Alan Carr: Be a Little Fairy for Animals!

Comedian and TV personality Alan Carr has brought his cheeky sense of humour to bear on the issue of spaying and neutering in a new ad for PETA.

Alan Carr Final

Ahead of the new series of Chatty Man, the talk-show host felt that it was time to have a serious heart-to-heart talk about animal overpopulation in the UK, explaining:

There’s no “magic wand” that will find homes for all of Britain’s homeless dogs and cats, but simple surgeries – spaying and neutering – will make a huge difference in the long run. We’ve got to get to the root of the problem, and that’s all the puppies and kittens that are being born into an overpopulated world.

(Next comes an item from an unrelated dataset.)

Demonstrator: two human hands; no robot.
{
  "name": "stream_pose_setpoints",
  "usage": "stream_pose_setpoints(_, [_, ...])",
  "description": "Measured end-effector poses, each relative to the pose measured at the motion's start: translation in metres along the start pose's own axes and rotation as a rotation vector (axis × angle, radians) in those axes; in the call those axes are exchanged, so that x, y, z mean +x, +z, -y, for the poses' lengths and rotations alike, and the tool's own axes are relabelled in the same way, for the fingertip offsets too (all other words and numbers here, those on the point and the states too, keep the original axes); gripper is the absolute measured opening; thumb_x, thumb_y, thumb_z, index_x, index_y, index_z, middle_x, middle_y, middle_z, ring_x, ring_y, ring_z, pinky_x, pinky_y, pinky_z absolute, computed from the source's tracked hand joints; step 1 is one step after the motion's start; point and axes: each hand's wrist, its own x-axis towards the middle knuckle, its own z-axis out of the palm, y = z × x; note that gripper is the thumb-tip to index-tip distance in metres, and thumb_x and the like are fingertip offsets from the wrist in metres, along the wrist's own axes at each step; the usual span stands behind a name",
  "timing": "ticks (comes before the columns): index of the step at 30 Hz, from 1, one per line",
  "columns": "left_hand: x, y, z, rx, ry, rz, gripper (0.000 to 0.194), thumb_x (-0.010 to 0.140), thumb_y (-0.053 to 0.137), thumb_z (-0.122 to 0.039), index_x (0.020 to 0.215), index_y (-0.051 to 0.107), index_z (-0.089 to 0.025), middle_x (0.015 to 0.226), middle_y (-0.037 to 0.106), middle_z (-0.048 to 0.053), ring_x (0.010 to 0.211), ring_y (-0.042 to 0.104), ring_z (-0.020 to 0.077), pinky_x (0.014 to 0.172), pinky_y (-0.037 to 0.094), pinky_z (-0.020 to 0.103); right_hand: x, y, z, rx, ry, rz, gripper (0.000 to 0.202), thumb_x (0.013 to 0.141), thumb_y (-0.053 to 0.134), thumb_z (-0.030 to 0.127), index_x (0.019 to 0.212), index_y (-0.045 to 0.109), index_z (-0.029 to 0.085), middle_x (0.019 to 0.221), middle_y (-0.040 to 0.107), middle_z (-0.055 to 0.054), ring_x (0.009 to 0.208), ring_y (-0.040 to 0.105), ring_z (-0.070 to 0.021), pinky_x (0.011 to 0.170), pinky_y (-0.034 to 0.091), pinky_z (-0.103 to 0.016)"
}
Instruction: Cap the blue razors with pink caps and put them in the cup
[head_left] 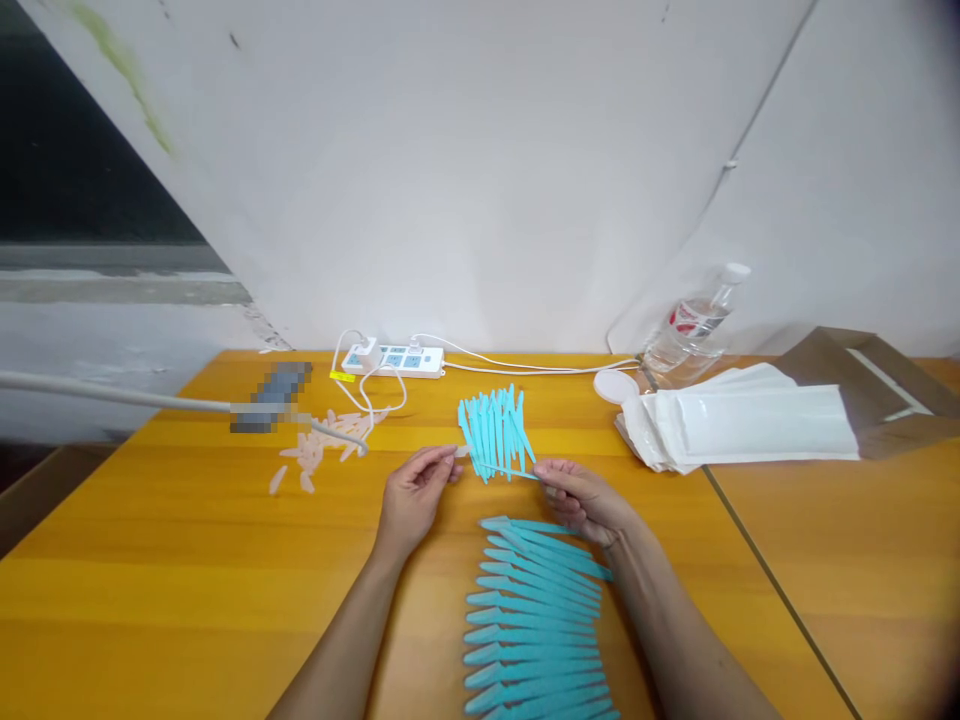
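Note:
Between thumb and fingers, my left hand (pixel 414 500) pinches a small translucent cap (pixel 462 452). A slim turquoise eyebrow razor (pixel 516 473) is gripped at its right end by my right hand (pixel 589 498); its other end points left toward the cap, with a small gap. Behind both hands lies a bunch of uncapped turquoise razors (pixel 491 425). Closer to me, a fanned row of razors with clear caps on their left ends (pixel 536 640) lies between my forearms. A loose pile of translucent caps (pixel 319 450) is spread to the left of my left hand.
Against the wall sits a white power strip (pixel 405 361) with cables. A thicker grey cable (pixel 150 396) crosses from the left, near a blurred dark object (pixel 277 395). At right are a water bottle (pixel 694 325), a round white lid (pixel 616 386), white packets (pixel 765 425) and an open cardboard box (pixel 892 390).

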Motion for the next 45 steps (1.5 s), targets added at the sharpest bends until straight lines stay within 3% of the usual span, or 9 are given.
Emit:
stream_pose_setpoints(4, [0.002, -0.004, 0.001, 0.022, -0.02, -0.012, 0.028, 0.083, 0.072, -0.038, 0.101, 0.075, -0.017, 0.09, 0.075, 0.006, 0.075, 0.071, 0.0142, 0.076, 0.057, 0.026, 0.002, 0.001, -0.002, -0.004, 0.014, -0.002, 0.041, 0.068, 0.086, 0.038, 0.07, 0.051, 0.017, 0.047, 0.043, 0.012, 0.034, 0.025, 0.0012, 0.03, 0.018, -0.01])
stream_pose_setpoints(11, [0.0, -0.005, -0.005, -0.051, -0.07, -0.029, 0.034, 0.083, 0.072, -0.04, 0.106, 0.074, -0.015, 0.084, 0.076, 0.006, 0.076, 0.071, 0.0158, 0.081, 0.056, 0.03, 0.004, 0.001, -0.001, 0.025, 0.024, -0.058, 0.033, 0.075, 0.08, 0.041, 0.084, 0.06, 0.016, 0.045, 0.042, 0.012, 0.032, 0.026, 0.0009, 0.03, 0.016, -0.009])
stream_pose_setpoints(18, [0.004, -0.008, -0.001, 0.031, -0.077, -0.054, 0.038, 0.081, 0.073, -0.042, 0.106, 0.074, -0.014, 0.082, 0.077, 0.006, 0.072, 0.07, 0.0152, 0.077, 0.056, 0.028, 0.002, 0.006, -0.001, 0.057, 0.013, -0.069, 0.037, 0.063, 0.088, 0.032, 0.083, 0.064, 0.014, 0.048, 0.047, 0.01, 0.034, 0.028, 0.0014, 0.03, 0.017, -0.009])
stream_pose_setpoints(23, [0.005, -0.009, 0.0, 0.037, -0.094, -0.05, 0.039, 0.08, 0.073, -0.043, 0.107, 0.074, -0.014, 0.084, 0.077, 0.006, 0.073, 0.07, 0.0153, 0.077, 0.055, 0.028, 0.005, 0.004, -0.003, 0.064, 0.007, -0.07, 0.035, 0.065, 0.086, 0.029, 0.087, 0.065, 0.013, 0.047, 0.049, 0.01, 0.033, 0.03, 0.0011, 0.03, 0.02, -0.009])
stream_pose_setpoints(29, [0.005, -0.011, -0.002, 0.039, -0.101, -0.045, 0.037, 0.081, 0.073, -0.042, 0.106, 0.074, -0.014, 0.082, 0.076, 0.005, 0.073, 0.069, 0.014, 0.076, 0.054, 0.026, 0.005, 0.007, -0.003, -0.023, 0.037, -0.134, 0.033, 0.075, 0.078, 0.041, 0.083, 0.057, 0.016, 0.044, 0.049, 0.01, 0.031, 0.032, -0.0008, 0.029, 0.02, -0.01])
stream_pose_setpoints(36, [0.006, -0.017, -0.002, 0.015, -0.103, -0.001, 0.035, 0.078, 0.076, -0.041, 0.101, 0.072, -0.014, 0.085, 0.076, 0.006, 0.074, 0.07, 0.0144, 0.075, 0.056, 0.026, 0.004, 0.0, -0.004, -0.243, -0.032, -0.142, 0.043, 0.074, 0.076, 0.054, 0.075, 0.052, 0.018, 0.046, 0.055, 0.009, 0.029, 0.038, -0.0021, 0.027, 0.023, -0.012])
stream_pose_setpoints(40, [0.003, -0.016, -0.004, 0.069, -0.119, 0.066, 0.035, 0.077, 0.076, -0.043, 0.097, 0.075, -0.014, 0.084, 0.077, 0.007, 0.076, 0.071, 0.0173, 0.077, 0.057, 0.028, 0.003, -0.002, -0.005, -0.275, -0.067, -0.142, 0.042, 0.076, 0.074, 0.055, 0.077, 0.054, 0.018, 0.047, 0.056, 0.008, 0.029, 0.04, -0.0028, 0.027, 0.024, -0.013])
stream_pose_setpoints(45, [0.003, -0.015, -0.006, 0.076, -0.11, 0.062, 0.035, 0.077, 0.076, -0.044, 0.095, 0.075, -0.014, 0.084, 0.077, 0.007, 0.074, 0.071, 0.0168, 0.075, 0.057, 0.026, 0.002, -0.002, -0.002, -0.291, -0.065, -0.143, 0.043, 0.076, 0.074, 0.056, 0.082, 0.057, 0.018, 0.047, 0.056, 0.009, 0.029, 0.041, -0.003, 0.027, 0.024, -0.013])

Many thousands of dogs, cats and other companion animals in this country are abandoned. Some are left on the streets to starve to death, be injured or killed by vehicles, fall prey to abuse or suffer from sickness or disease. Others may be left to languish in animal shelters, waiting day after day to be adopted by a loving family. Shelters have to euthanise many of these depressed dogs and cats because of a lack of good homes. Every time that people allow their companions to have an “accidental” litter, an animal in a shelter loses his or her chance of adoption.

Tackling the heartbreaking crisis of unwanted cats and dogs may seem like a mammoth task, but we can all make a big difference by making sure that our companion animals are fixed. Spaying or neutering just one animal can prevent literally tens of thousands of others from being born into neglect and homelessness.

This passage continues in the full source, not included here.